## Try it
From the entries below, return only the lines starting at the one that contains "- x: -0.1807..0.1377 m" and ending at the one that contains "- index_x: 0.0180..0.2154", exactly as they stand.

Top of Data excerpts

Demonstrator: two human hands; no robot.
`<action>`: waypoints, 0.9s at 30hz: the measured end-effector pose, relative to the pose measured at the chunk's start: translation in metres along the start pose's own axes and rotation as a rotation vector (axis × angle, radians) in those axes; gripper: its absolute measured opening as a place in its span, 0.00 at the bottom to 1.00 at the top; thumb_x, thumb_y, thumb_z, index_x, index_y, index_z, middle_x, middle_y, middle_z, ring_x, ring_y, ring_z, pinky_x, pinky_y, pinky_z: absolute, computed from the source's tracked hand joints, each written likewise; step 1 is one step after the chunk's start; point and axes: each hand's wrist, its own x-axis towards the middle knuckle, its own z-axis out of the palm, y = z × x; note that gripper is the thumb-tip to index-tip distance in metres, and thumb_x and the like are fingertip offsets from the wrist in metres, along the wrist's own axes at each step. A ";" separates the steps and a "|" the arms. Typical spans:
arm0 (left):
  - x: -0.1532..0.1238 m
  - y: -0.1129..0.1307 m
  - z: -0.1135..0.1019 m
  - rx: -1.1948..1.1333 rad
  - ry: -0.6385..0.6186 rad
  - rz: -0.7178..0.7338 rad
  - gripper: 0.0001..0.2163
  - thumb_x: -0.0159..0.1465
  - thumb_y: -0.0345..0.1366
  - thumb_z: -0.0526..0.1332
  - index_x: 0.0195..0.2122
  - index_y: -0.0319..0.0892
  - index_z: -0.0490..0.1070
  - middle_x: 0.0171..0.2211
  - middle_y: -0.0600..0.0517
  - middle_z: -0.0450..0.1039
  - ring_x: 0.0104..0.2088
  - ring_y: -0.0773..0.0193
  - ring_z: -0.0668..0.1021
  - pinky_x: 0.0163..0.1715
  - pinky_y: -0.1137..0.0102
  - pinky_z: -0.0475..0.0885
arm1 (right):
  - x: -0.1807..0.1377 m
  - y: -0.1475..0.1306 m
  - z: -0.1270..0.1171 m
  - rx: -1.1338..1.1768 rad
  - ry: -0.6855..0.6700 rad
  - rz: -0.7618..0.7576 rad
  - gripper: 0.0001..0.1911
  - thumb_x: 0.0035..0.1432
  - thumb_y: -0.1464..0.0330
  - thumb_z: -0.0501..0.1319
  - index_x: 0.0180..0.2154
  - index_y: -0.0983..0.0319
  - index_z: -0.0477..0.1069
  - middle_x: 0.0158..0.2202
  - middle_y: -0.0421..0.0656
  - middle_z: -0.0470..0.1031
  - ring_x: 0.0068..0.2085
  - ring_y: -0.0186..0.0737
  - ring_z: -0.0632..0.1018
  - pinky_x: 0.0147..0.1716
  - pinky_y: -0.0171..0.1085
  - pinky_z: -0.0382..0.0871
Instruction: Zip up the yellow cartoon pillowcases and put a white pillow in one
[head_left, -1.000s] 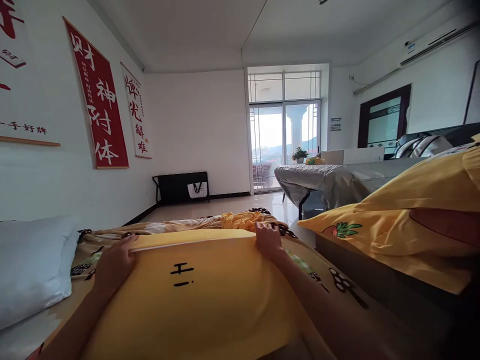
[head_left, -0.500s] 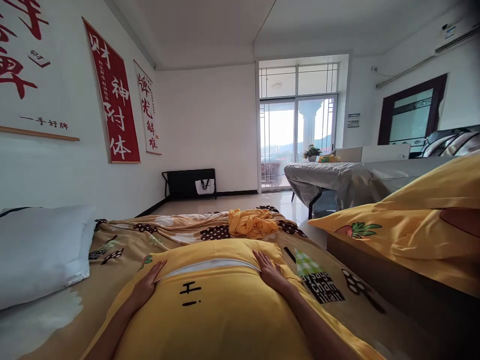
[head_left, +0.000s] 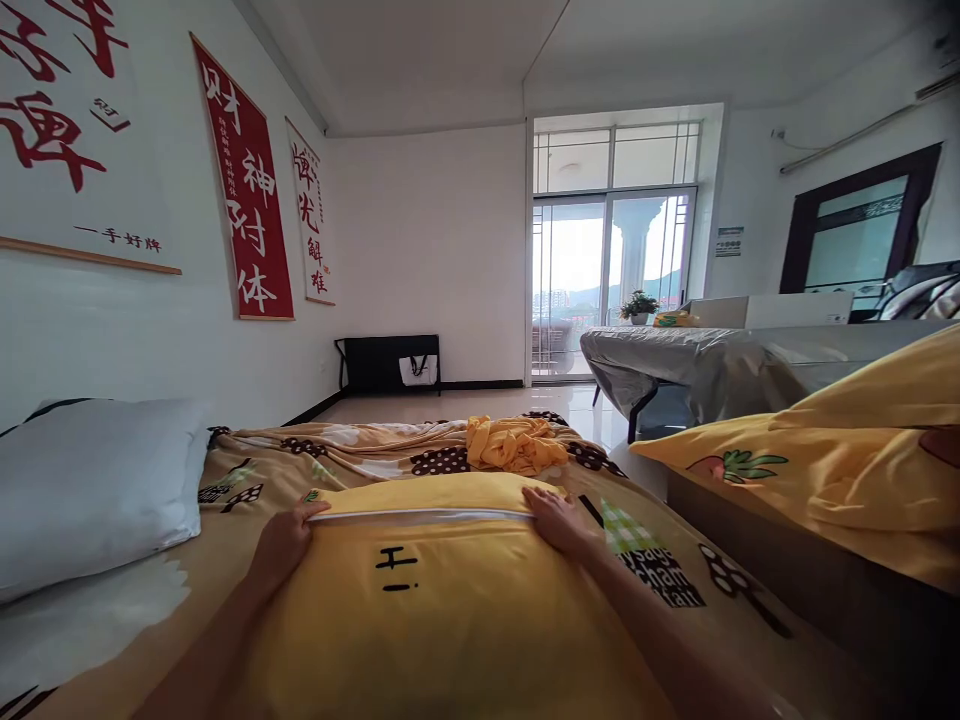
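Observation:
A yellow pillow [head_left: 450,610] with "Hi" printed on it lies in front of me on a patterned blanket. Near its far end runs an opening in the pillowcase, where a narrow strip of the white pillow inside [head_left: 427,517] shows. My left hand [head_left: 286,535] grips the far left corner, its fingers curled round the cloth. On the far right corner, my right hand [head_left: 559,518] is closed on the pillow, fingers bent over the edge by the opening. Beyond it lies a crumpled yellow cloth [head_left: 517,445].
At the left rests a white pillow [head_left: 97,490] on the patterned blanket [head_left: 360,440]. Yellow pillows with a carrot print [head_left: 847,480] are piled at the right. Farther back stand a plastic-covered table [head_left: 675,350] and a folded black frame [head_left: 375,365] against the wall.
Both hands have gone from lying flat on the pillow to gripping its far corners. The opening now looks straighter and narrower. The view has shifted slightly left.

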 end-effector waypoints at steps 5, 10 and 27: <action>0.042 0.030 -0.088 0.030 0.320 0.081 0.22 0.55 0.33 0.46 0.43 0.40 0.77 0.46 0.48 0.77 0.49 0.55 0.76 0.51 0.64 0.69 | 0.028 -0.011 -0.095 -0.108 0.395 -0.025 0.29 0.54 0.79 0.47 0.56 0.64 0.66 0.65 0.49 0.56 0.63 0.49 0.58 0.58 0.51 0.51; 0.037 0.012 -0.092 0.108 0.808 0.262 0.21 0.53 0.27 0.48 0.44 0.39 0.74 0.48 0.48 0.76 0.53 0.57 0.74 0.56 0.61 0.64 | 0.019 -0.018 -0.108 -0.100 0.811 -0.135 0.35 0.51 0.80 0.49 0.62 0.63 0.59 0.62 0.46 0.62 0.62 0.50 0.61 0.58 0.49 0.52; -0.112 -0.059 0.032 0.132 0.355 0.474 0.31 0.58 0.28 0.46 0.63 0.57 0.54 0.60 0.57 0.62 0.59 0.58 0.69 0.55 0.62 0.69 | -0.072 0.028 0.066 -0.014 0.875 -0.422 0.43 0.50 0.78 0.45 0.67 0.52 0.42 0.59 0.41 0.66 0.59 0.44 0.68 0.53 0.47 0.65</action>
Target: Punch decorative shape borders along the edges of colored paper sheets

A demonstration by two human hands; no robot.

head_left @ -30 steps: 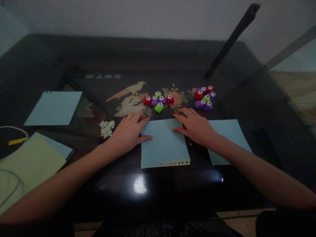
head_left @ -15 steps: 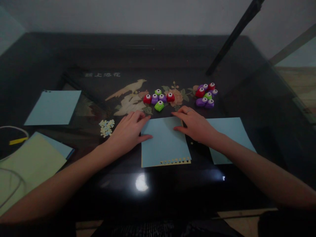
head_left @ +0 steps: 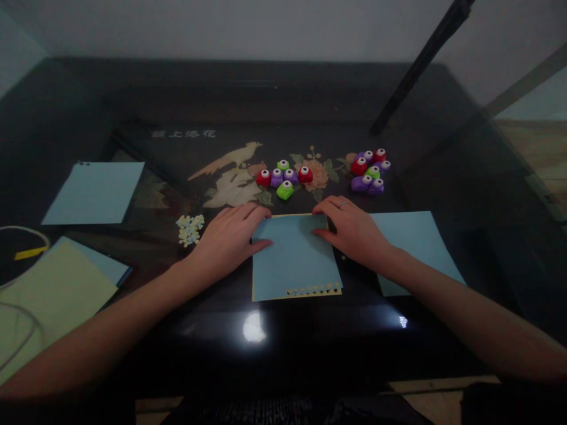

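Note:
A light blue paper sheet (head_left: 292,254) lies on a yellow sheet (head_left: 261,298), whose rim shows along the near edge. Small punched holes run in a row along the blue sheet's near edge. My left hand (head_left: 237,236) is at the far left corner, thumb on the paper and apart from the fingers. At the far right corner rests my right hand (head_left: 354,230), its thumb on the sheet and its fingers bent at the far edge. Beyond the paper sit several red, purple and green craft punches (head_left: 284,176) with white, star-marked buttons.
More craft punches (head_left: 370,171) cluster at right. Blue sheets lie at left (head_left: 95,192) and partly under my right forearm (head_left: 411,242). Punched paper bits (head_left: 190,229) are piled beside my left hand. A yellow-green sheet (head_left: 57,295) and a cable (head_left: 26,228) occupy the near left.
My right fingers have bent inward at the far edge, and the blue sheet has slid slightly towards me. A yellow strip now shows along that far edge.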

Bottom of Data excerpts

## Reply to the exercise
  - x: -0.1807..0.1377 m
  - y: -0.1475..0.1306 m
  - z: -0.1270..0.1171 m
  - rx: -1.1338..1.1768 rad
  - ry: -0.6855..0.6700 rad
  - rz: -0.7618..0.7576 rad
  - gripper: 0.0001..0.1911
  - thumb_x: 0.0035..0.1432
  - thumb_y: -0.1464..0.0330
  - thumb_z: -0.0501..0.1319
  - index_x: 0.0180..0.2154

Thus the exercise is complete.